Friday, May 12, 2017

"Have You No Sense Of Decency Sir?"

Amongst the electrifying moments of political history, one of the most memorable is surely Joseph N. Welch's response to Joe McCarthy. Welch, Chief Counsel to the U.S. Army at a time when it was being investigated by Senate Committee on Investigations, had turned the table on McCarthy wth allegations of cronyism. In response, McCarthy sought to blacken the name of a young attorney in Welch's own firm who had previously been a member of a professional organisation deemed to have Communist leanings, prompting Welch's famous rebuke: "Have you no sense of decency Sir?"

Sordel doesn't have a vote in U.S. elections but can hardly be imagined to be a Republican sympathiser in general or someone who would make common cause with Donald Trump. That said, it has become increasingly clear that someone needs to ask Trump's opponents Welch's question. Have they no decency? Is there nothing to which they will not stoop to blacken the man's name?

For years we were rightly told by Democrats that there was something troubling about the so-called "birther" lie that Barack Obama had been born in Kenya rather than Hawaii and was therefore ineligible to become President. To be sure, it was problematic accusation since what seemed like a nice legal point also had a discernible undercurrent of racism. But where a person is born is rather beyond their control. Had Obama been born in Kenya, it would not have amounted to a fault, merely a technical disqualification.

Donald Trump, however, has been branded "a self-confessed molester of women", someone with an incestuous passion for his daughter, a crook, a "vile misogynist", a "Russian stooge" & someone already convicted in court of public opinion of treason.

There are those amongst these accusations which are thin in the extreme: for example, an Australian politician's claim that Trump is a "self-confessed molester of women and [has] green-lighted sexual assaults" is obvious nonsense. Trump never said that he had personally grabbed women by the pussy, made it clear that consent was granted ("they let you do anything"), claimed this dubious privilege only for a "star" (not your regular working stiff) and can hardly have been said to give the green light for anything in a private conversation. Trump may, in fact, be a molester for all Sordel knows (there have been occasional stories but surprisingly few for a man who was going about shaking hands with completely the wrong part of a woman's anatomy) but all Sordel knows in this case is pretty much all that you, Constant Reader, know.

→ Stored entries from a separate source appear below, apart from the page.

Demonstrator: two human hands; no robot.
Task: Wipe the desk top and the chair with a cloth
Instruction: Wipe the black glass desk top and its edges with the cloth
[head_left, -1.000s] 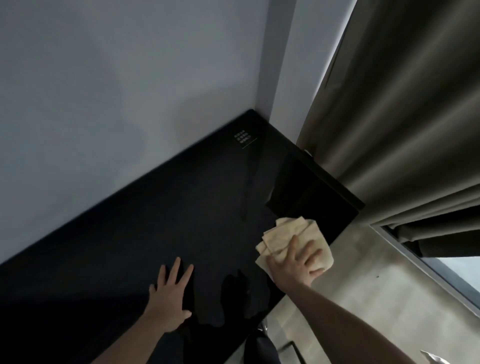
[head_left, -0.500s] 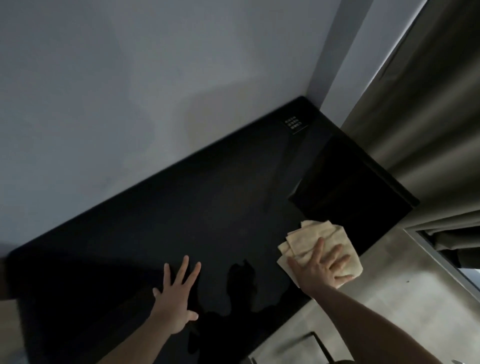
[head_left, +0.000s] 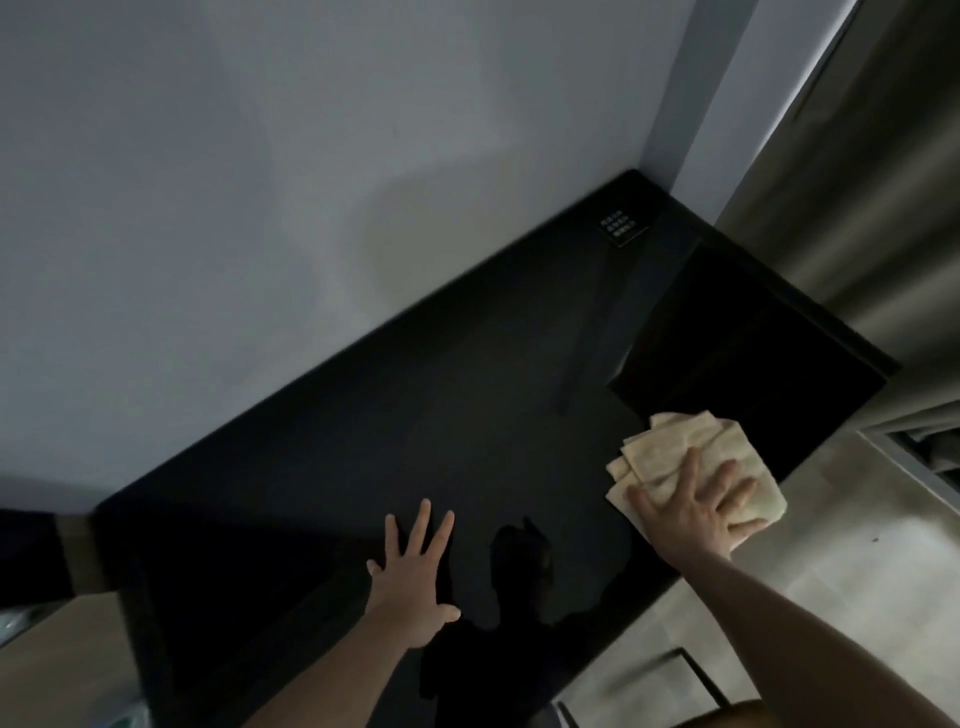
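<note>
Head-camera view showed the glossy black desk top (head_left: 415, 415) running along a pale wall (head_left: 260, 182). On the near left, the left hand (head_left: 415, 577) lay flat on it, fingers spread and gripping nothing, seemingly as a brace. Further right, the right hand (head_left: 696, 509) pressed a folded beige cloth (head_left: 680, 457) onto the surface near the front edge, fingers splayed over it rather than clenched. Wiping well probably meant keeping the palm flat, making overlapping strokes toward the corner, and lifting the bracing hand to clean beneath it. At far right hung a curtain (head_left: 857, 208); the chair was not clearly visible.
</note>
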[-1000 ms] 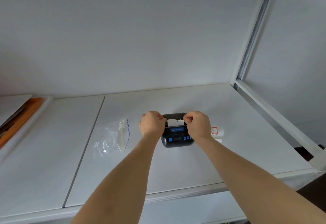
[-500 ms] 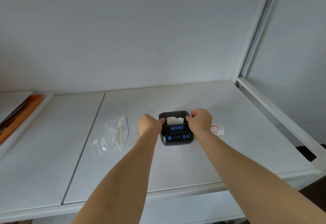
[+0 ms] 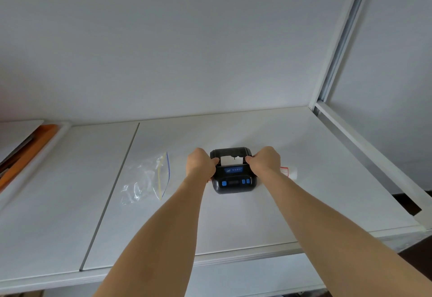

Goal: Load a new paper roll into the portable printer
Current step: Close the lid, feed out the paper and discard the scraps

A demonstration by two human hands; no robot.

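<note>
Small black portable printer flat on the white shelf, blue buttons and a blue label on its front, white paper showing in the open bay (edge ragged). Left hand and right hand curled, gripping its two sides.

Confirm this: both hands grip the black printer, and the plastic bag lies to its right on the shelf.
Not quite. In the head view the plastic bag lies left of the printer, not right. Both the left hand and right hand do grip it on the shelf.
</note>
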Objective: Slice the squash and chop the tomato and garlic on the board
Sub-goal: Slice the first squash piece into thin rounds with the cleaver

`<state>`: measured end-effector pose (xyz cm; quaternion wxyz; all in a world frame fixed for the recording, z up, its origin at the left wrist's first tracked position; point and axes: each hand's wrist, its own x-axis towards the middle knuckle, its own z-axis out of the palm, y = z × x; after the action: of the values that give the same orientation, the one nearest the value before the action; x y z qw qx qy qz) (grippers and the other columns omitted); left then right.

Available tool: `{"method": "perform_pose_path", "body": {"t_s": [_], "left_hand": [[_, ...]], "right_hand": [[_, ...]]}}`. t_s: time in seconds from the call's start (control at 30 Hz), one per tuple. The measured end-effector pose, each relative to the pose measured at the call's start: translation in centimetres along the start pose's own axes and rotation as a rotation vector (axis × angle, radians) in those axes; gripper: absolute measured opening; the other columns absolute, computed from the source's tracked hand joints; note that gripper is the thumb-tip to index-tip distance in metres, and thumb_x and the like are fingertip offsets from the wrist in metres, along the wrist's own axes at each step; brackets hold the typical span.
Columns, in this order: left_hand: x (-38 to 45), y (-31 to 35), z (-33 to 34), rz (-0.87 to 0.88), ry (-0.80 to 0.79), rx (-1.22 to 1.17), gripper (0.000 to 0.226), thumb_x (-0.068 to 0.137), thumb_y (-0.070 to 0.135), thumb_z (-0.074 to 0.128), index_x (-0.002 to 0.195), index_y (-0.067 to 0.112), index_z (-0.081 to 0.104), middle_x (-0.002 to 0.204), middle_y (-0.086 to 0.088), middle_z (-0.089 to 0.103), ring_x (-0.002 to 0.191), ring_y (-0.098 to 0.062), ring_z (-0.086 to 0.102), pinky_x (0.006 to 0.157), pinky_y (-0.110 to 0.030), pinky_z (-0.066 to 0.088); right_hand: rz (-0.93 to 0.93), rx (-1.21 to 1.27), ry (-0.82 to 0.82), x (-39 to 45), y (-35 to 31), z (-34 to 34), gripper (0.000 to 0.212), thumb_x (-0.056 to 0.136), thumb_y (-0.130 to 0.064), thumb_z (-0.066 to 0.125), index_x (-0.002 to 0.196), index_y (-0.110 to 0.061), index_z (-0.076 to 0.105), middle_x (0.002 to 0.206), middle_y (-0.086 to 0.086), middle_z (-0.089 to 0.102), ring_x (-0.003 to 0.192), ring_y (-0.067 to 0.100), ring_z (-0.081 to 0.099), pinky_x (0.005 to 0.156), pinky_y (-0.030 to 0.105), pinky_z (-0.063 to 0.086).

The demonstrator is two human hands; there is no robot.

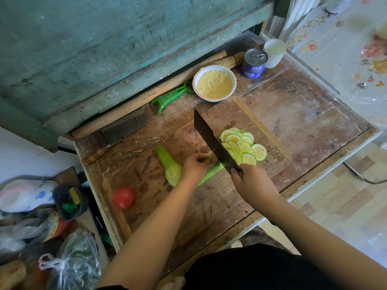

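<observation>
The board (pixel 209 206) lies on the worn wooden bench (pixel 303 114), one corner toward the white bowl (pixel 214 83) of yellow powder, its near-left edge running beside the bench's left rim. Bare board surface shows between the tomato (pixel 123 197) and the person's forearms, and on the bench right of the board as far as its right edge.

The squash (pixel 170 167) lies at mid-board, long axis running from upper left to lower right, the narrow tip pointing up-left toward the second cleaver (pixel 117 133) (flat on the bench by the wall). The left hand (pixel 195 165) covers the squash's middle; its fingers (pixel 204 154) curl over the top and press it down, so the cut face is hidden. A pale green part shows again below the wrist.

The right hand (pixel 251 182) grips the handle of the cleaver (pixel 213 141); the fingers wrap round it and hide the handle completely. The dark blade stands on edge across the squash, tip pointing up-left, between the left hand and the slices (pixel 243 145), which lie overlapped just right of the blade. How many slices are stacked cannot be told.

The tomato rests on the board's near-left corner, well apart from the squash. Garlic cannot be made out. A green peeler (pixel 170 96) lies beside the bowl; two stacked tins (pixel 254 62) and a white cup (pixel 274 52) stand at the far corner.
</observation>
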<state>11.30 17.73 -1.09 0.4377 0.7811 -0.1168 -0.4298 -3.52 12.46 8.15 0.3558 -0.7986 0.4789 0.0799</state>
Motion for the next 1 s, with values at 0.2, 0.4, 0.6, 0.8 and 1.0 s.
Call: {"method": "perform_pose_path", "body": {"t_s": [0.2, 0.4, 0.6, 0.8, 1.0], "left_hand": [[-0.2, 0.1, 0.1, -0.009, 0.009, -0.025, 0.028, 0.075, 0.02, 0.079, 0.098, 0.008, 0.068, 0.096, -0.004, 0.068, 0.094, -0.018, 0.063, 0.088, -0.034, 0.049], [0.0, -0.1, 0.2, -0.007, 0.019, -0.022, 0.027, 0.073, 0.021, 0.081, 0.094, 0.011, 0.068, 0.094, -0.005, 0.069, 0.095, -0.022, 0.064, 0.089, -0.038, 0.051], [-0.1, 0.0, 0.1, -0.012, 0.021, 0.023, 0.034, 0.074, 0.027, 0.08, 0.102, 0.012, 0.067, 0.095, 0.0, 0.066, 0.092, -0.018, 0.062, 0.083, -0.03, 0.049], [-0.4, 0.1, 0.1, 0.059, 0.033, 0.137, 0.038, 0.079, 0.03, 0.076, 0.11, 0.01, 0.066, 0.098, 0.002, 0.063, 0.095, -0.016, 0.06, 0.078, -0.024, 0.043], [-1.2, 0.3, 0.3, 0.09, 0.043, 0.296, 0.042, 0.087, 0.035, 0.065, 0.123, 0.014, 0.061, 0.124, -0.003, 0.063, 0.113, -0.021, 0.057, 0.09, -0.029, 0.044]], "right_hand": [[-0.015, -0.005, -0.031, 0.4, 0.0, 0.1, 0.037, 0.099, -0.029, 0.041, 0.068, -0.01, 0.047, 0.057, 0.004, 0.046, 0.05, 0.019, 0.044, 0.045, 0.027, 0.028], [0.007, -0.031, -0.065, 1.3, -0.1, 0.6, 0.038, 0.099, -0.03, 0.04, 0.066, -0.012, 0.045, 0.059, 0.004, 0.046, 0.051, 0.02, 0.044, 0.045, 0.027, 0.03], [0.057, -0.045, -0.07, 2.3, -0.2, 1.9, 0.038, 0.099, -0.028, 0.039, 0.064, -0.013, 0.04, 0.062, 0.004, 0.046, 0.053, 0.021, 0.043, 0.046, 0.027, 0.03], [0.083, -0.034, -0.073, 2.6, -0.2, 2.9, 0.038, 0.099, -0.032, 0.037, 0.065, -0.016, 0.037, 0.066, 0.003, 0.047, 0.059, 0.023, 0.046, 0.051, 0.029, 0.033], [0.028, 0.053, -0.089, 2.5, 0.4, 1.3, 0.032, 0.098, -0.029, 0.041, 0.07, -0.013, 0.046, 0.069, 0.007, 0.053, 0.058, 0.023, 0.049, 0.047, 0.028, 0.033]]}}
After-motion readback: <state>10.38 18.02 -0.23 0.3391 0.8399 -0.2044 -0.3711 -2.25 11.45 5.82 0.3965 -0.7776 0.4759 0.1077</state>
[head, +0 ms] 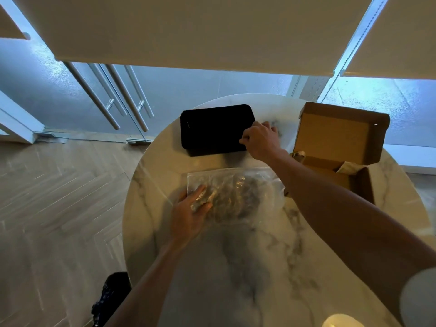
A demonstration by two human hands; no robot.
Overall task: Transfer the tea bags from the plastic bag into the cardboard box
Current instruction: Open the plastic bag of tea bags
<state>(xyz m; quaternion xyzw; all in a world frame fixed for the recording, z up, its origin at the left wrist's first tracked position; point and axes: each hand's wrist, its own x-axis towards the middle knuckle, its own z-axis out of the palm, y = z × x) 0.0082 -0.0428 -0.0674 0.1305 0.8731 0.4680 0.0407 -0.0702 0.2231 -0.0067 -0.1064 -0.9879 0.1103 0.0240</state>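
Seemingly barely started: left hand [191, 213] grips the full plastic bag [233, 197]; right hand [260, 140], fingers curled, grip unclear; cardboard box [339, 142] open.

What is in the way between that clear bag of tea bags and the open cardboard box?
Only the person's own right forearm crosses that gap, reaching to the black tray, which the right hand touches. The plastic bag, held by the left hand, lies just left of the cardboard box, whose lid stands open. Nothing else on the marble table blocks it.
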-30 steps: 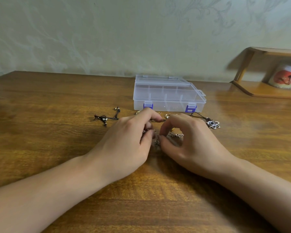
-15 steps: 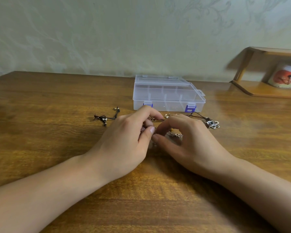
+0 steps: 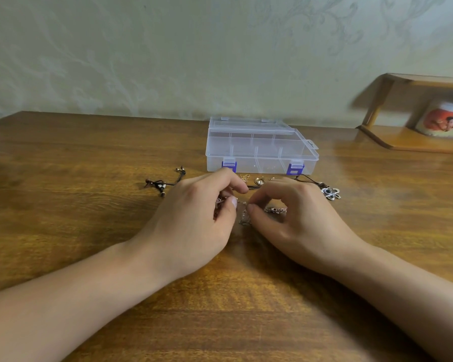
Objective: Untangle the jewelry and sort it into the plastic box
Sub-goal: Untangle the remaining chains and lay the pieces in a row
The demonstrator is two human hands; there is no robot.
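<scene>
Now both hands (image 3: 194, 215) (image 3: 296, 218), fingers pinching tangled silver chain (image 3: 244, 218), pull apart; closed clear plastic box (image 3: 262, 150) at 12 o'clock.

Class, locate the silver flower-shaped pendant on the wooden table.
In the head view, the silver flower-shaped pendant lies on the table, just right of the right hand and near the clear plastic box's front right corner.

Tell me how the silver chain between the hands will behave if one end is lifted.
Probably limp: the silver chain lies in loose bends on the table. Its fine links look light. It may drag neighbouring jewelry, since it seems to run under both hands.
</scene>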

If any of these allegations against Trump were true, it would be a big deal, but it has become increasingly clear that the anti-Trump movement doesn't care.

Consider the treason allegation. In some fanciful minds (not all those who use the term, but certainly some) Russia decided to "turn" a TV celebrity notably lacking in even the most elementary espionage skills (such as discretion), ran him in a presidential campaign that he seemed all but certain to lose and then "rigged" the election so that they could have their man in The White House. Prima facie evidence of collusion is very, very, very thin and it is important to bear in mind that - even if the Russians did, as supposed, hack the DNC servers and leak the results in a bid to turn the course of the election - those leaks actually had virtually no effect on public opinion during the Presidential election, being completely dwarfed in importance by a great many other factors. Among those factors was another leak: the leak of Trump's "Pussygate" conversation, which no one seems to object to in the least despite the fact that there was a clearer public interest for the publication of the DNC leak than there was for the Pussygate one. (And yes, a leak orchestrated on the basis of an illegal operation by a foreign country would, of course, be different from a leak by a U.S. citizen but nonetheless, there is a double standard at work here.)

It is not Sordel's business to determine whether Trump is, in fact, a Russian sleeper agent or a misogynist etc. etc. That's not my point. My point is that with Trump a psychological point seems to have been crossed at which what people are prepared to say about a sitting President is no longer innuendo about where he was born or what religion he follows in secret. Now it's everything you can possibly say about another human being, whatever the evidence. Often the people who say these things hardly seem to believe them, resorting to the childish excuse that "they started it." If you value Truth at all, then your valuation should not change depending on how much your opponent lies.

What route is there forward for the U.S. now? What businessman will ever stand for the Presidency again? Why would next election's losers ever hold themselves to a higher standard than the last election's losers? Whatever happened to the fundamental decency of the Left?

Or are they just all Joe McCarthy now?